— Exercise requirements —
The result should be the listing below, restated exactly, with its pictures left out.

— Data extract —
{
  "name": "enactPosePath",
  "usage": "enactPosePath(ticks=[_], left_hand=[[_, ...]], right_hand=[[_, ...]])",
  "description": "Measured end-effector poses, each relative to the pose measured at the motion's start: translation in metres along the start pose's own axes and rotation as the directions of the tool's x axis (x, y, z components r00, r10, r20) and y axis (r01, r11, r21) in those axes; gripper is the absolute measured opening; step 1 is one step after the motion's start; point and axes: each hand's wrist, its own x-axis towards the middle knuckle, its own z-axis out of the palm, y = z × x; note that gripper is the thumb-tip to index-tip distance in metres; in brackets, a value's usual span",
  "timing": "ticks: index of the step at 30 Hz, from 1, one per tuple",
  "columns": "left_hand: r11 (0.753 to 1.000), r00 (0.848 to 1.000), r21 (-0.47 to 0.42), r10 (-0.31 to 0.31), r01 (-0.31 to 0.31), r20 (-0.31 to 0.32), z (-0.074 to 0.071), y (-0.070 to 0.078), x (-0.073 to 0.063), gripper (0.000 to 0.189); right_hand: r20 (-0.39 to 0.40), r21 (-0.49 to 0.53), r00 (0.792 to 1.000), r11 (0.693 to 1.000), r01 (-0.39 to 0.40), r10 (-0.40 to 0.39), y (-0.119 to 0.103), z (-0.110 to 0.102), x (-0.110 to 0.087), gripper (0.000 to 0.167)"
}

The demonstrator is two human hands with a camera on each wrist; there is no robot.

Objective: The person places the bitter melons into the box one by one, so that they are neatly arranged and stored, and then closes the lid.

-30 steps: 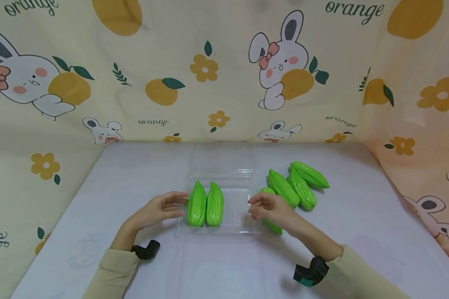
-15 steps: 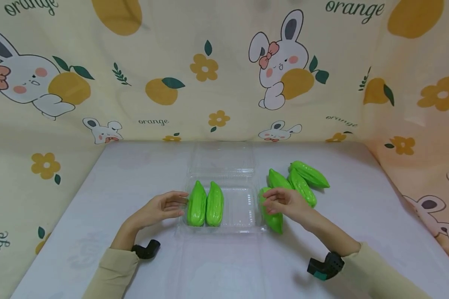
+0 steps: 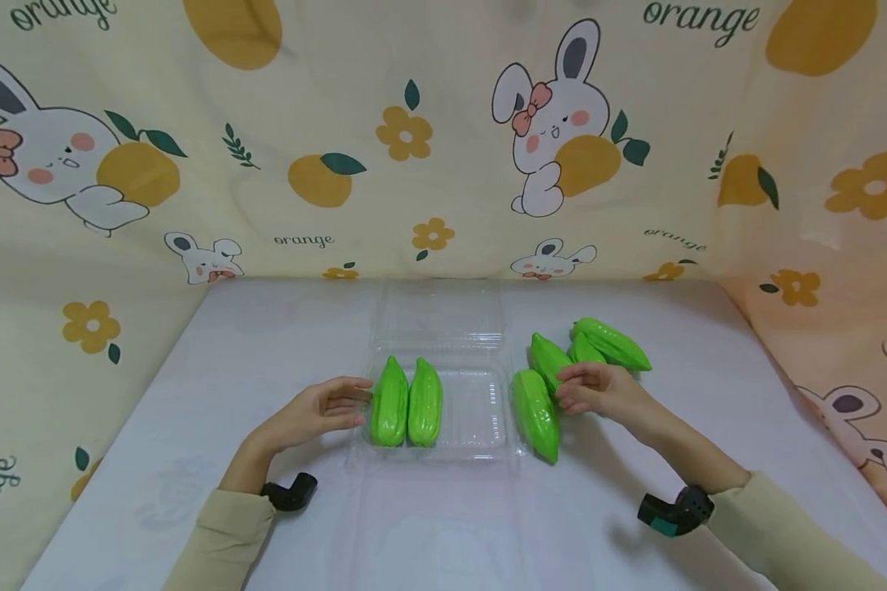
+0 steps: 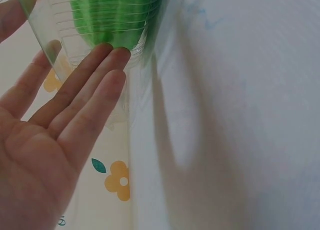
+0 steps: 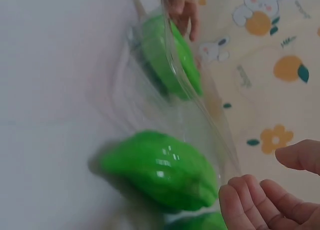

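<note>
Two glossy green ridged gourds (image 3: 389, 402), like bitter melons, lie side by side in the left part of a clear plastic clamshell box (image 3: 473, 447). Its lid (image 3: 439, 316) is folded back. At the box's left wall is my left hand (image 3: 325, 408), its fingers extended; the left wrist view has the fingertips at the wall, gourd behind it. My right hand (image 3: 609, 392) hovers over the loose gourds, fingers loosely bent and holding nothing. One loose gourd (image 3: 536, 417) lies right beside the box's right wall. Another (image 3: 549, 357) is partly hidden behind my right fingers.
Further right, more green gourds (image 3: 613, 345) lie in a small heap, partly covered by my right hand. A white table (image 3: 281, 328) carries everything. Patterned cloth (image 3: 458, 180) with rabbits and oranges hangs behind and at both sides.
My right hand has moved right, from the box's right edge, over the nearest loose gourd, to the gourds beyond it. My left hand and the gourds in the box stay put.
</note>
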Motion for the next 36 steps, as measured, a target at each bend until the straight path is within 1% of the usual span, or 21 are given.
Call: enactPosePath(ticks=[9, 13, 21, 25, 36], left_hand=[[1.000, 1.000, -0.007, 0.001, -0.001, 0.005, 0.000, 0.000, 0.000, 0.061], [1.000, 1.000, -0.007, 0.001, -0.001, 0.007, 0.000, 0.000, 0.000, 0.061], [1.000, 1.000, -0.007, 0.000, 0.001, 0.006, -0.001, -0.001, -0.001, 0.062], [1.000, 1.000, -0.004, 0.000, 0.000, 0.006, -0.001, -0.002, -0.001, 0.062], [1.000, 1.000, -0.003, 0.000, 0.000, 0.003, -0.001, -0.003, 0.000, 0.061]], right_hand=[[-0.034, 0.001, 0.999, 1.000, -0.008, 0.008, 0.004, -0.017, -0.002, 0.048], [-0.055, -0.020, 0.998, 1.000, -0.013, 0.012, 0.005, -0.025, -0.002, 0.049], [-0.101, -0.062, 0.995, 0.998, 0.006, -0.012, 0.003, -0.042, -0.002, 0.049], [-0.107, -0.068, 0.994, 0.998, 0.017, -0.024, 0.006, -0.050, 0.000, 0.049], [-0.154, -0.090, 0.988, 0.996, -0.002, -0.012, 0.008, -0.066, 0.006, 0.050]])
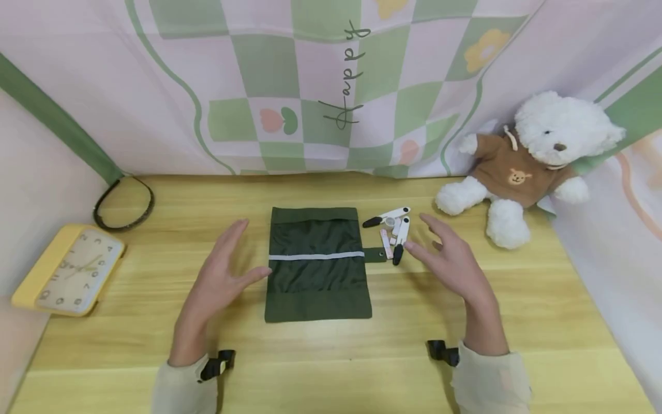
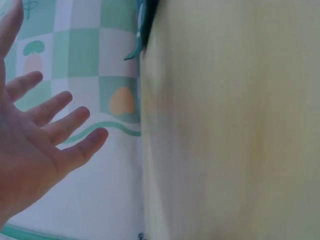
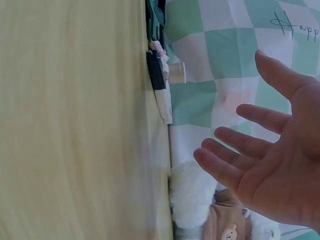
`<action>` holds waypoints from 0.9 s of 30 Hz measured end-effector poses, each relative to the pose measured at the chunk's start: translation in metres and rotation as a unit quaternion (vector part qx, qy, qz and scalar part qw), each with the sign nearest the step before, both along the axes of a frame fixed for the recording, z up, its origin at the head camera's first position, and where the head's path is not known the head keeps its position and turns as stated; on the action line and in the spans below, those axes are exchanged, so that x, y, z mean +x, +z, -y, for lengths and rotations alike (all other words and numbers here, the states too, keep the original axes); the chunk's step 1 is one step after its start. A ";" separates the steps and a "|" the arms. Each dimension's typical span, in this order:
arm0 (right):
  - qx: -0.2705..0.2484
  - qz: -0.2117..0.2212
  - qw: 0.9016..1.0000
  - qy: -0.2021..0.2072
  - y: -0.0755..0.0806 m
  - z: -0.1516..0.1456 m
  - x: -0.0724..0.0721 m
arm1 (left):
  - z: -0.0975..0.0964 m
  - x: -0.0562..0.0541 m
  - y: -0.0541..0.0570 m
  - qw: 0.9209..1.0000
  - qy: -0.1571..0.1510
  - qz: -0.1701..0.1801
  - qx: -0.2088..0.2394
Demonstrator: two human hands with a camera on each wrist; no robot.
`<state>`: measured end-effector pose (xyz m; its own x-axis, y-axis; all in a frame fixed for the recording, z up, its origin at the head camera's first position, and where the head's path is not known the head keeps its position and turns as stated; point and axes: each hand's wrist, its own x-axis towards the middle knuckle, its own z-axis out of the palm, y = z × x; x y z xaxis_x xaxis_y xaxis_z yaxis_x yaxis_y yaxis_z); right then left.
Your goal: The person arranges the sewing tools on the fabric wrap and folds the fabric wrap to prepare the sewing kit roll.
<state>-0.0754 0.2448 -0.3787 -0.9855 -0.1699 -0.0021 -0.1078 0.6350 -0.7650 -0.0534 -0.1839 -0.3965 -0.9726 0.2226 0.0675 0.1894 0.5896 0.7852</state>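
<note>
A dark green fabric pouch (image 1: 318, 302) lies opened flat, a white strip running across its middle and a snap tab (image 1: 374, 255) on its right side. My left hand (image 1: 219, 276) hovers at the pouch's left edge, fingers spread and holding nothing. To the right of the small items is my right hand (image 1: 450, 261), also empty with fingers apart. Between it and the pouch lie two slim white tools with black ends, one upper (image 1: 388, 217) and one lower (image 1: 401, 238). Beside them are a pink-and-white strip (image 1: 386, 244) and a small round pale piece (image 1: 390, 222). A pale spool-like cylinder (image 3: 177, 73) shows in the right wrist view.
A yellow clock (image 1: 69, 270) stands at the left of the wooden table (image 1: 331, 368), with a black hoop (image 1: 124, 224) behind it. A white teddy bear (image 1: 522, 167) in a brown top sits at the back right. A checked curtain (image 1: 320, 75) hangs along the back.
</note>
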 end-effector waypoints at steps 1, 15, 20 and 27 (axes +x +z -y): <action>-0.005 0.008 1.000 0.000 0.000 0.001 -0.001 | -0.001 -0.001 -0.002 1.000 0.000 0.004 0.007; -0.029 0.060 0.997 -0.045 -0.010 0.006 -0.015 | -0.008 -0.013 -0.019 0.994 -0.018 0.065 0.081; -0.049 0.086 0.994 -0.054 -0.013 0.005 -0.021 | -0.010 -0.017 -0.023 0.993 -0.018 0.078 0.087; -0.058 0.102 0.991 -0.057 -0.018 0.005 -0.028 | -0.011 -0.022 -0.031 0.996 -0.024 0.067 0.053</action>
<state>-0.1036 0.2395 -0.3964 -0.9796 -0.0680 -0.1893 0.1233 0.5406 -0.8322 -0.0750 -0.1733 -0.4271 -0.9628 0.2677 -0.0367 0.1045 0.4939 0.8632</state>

— Written response —
{
  "name": "enactPosePath",
  "usage": "enactPosePath(ticks=[_], left_hand=[[_, ...]], right_hand=[[_, ...]])",
  "description": "Measured end-effector poses, each relative to the pose measured at the motion's start: translation in metres along the start pose's own axes and rotation as the directions of the tool's x axis (x, y, z components r00, r10, r20) and y axis (r01, r11, r21) in those axes; gripper is the absolute measured opening; step 1 is one step after the motion's start; point and axes: each hand's wrist, its own x-axis towards the middle knuckle, its own z-axis out of the palm, y = z × x; note that gripper is the thumb-tip to index-tip distance in metres; in brackets, a value's usual span",
  "timing": "ticks: index of the step at 30 Hz, from 1, one per tuple",
  "columns": "left_hand: r11 (0.753 to 1.000), r00 (0.848 to 1.000), r21 (-0.47 to 0.42), r10 (-0.31 to 0.31), r01 (-0.31 to 0.31), r20 (-0.31 to 0.32), z (-0.074 to 0.071), y (-0.070 to 0.078), x (-0.073 to 0.063), gripper (0.000 to 0.189); right_hand: r20 (-0.39 to 0.40), r21 (-0.49 to 0.53), r00 (0.792 to 1.000), r11 (0.693 to 1.000), r01 (-0.39 to 0.40), r10 (-0.40 to 0.39), y (-0.119 to 0.103), z (-0.110 to 0.102), x (-0.110 to 0.087), gripper (0.000 to 0.167)"
}

The demonstrator is two human hands with a camera on each wrist; there is no robot.

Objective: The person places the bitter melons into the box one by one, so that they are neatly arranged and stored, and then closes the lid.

-30 steps: 
-15 steps: 
+0 steps: 
+0 steps: 
+0 steps: 

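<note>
Two glossy green ridged gourds (image 3: 389, 402), like bitter melons, lie side by side in the left part of a clear plastic clamshell box (image 3: 473, 447). Its lid (image 3: 439, 316) is folded back. At the box's left wall is my left hand (image 3: 325, 408), its fingers extended; the left wrist view has the fingertips at the wall, gourd behind it. My right hand (image 3: 609, 392) hovers over the loose gourds, fingers loosely bent and holding nothing. One loose gourd (image 3: 536, 417) lies right beside the box's right wall. Another (image 3: 549, 357) is partly hidden behind my right fingers.
Further right, more green gourds (image 3: 613, 345) lie in a small heap, partly covered by my right hand. A white table (image 3: 281, 328) carries everything. Patterned cloth (image 3: 458, 180) with rabbits and oranges hangs behind and at both sides.
My right hand has moved right, from the box's right edge, over the nearest loose gourd, to the gourds beyond it. My left hand and the gourds in the box stay put.
</note>
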Motion for the next 36 steps, as measured, a target at each bend until the straight path is within 1% of the usual span, or 21 are given.
Call: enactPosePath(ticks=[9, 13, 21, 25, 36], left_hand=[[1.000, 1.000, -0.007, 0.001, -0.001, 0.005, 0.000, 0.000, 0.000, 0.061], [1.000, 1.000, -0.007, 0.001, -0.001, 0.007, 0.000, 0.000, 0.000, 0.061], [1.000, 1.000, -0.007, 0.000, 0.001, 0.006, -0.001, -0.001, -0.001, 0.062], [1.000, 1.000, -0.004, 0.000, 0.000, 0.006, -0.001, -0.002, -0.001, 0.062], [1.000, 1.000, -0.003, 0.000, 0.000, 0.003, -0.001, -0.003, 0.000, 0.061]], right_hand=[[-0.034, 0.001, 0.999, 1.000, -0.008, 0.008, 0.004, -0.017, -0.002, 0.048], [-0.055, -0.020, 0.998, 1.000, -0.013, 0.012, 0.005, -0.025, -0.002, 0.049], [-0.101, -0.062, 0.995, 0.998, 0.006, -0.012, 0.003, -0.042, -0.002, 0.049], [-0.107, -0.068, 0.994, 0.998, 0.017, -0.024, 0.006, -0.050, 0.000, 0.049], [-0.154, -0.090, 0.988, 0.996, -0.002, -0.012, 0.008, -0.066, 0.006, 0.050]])
`<action>` holds waypoints from 0.9 s of 30 Hz measured end-effector poses, each relative to the pose measured at the chunk's start: translation in metres and rotation as a unit quaternion (vector part qx, qy, qz and scalar part qw), each with the sign nearest the step before, both along the axes of a frame fixed for the recording, z up, its origin at the head camera's first position, and where the head's path is not known the head keeps its position and turns as stated; on the action line and in the spans below, those axes are exchanged, so that x, y, z mean +x, +z, -y, for lengths and rotations alike (all other words and numbers here, the states too, keep the original axes); the chunk's step 1 is one step after its start. A ";" separates the steps and a "|" the arms. Each dimension's typical span, in this order:
arm0 (right):
  - qx: -0.2705..0.2484
  - qz: -0.2117..0.2212
  - qw: 0.9016..1.0000
  - qy: -0.2021..0.2072
  - y: -0.0755..0.0806 m
  - z: -0.1516..0.1456 m
  - x: -0.0724..0.0721 m
arm1 (left):
  - z: -0.0975..0.0964 m
  - x: -0.0562..0.0541 m
  - y: -0.0541..0.0570 m
  - qw: 0.9209..1.0000
  - qy: -0.1571..0.1510
  - qz: -0.1701..0.1801
  - qx: -0.2088..0.2394
Demonstrator: two human hands with a camera on each wrist; no robot.
`<state>`: measured end-effector pose (xyz m; its own x-axis, y-axis; all in a frame fixed for the recording, z up, its origin at the head camera's first position, and where the head's path is not known the head keeps its position and turns as stated; point and axes: each hand's wrist, its own x-axis towards the middle knuckle, its own z-axis out of the palm, y = z × x; x y z xaxis_x xaxis_y xaxis_z yaxis_x yaxis_y yaxis_z); right then left.
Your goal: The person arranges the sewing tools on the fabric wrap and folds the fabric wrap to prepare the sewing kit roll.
<state>-0.0754 0.2448 -0.3787 -0.9855 -0.1699 -0.0021 -0.1078 0.6350 -0.7650 -0.0534 -0.1839 -0.3965 -0.9726 0.2226 0.0675 0.1894 0.5896 0.7852</state>
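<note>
A dark green fabric pouch (image 1: 318, 302) lies opened flat, a white strip running across its middle and a snap tab (image 1: 374, 255) on its right side. My left hand (image 1: 219, 276) hovers at the pouch's left edge, fingers spread and holding nothing. To the right of the small items is my right hand (image 1: 450, 261), also empty with fingers apart. Between it and the pouch lie two slim white tools with black ends, one upper (image 1: 388, 217) and one lower (image 1: 401, 238). Beside them are a pink-and-white strip (image 1: 386, 244) and a small round pale piece (image 1: 390, 222). A pale spool-like cylinder (image 3: 177, 73) shows in the right wrist view.
A yellow clock (image 1: 69, 270) stands at the left of the wooden table (image 1: 331, 368), with a black hoop (image 1: 124, 224) behind it. A white teddy bear (image 1: 522, 167) in a brown top sits at the back right. A checked curtain (image 1: 320, 75) hangs along the back.
</note>
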 end-effector waypoints at steps 1, 15, 20 and 27 (axes +x +z -y): <action>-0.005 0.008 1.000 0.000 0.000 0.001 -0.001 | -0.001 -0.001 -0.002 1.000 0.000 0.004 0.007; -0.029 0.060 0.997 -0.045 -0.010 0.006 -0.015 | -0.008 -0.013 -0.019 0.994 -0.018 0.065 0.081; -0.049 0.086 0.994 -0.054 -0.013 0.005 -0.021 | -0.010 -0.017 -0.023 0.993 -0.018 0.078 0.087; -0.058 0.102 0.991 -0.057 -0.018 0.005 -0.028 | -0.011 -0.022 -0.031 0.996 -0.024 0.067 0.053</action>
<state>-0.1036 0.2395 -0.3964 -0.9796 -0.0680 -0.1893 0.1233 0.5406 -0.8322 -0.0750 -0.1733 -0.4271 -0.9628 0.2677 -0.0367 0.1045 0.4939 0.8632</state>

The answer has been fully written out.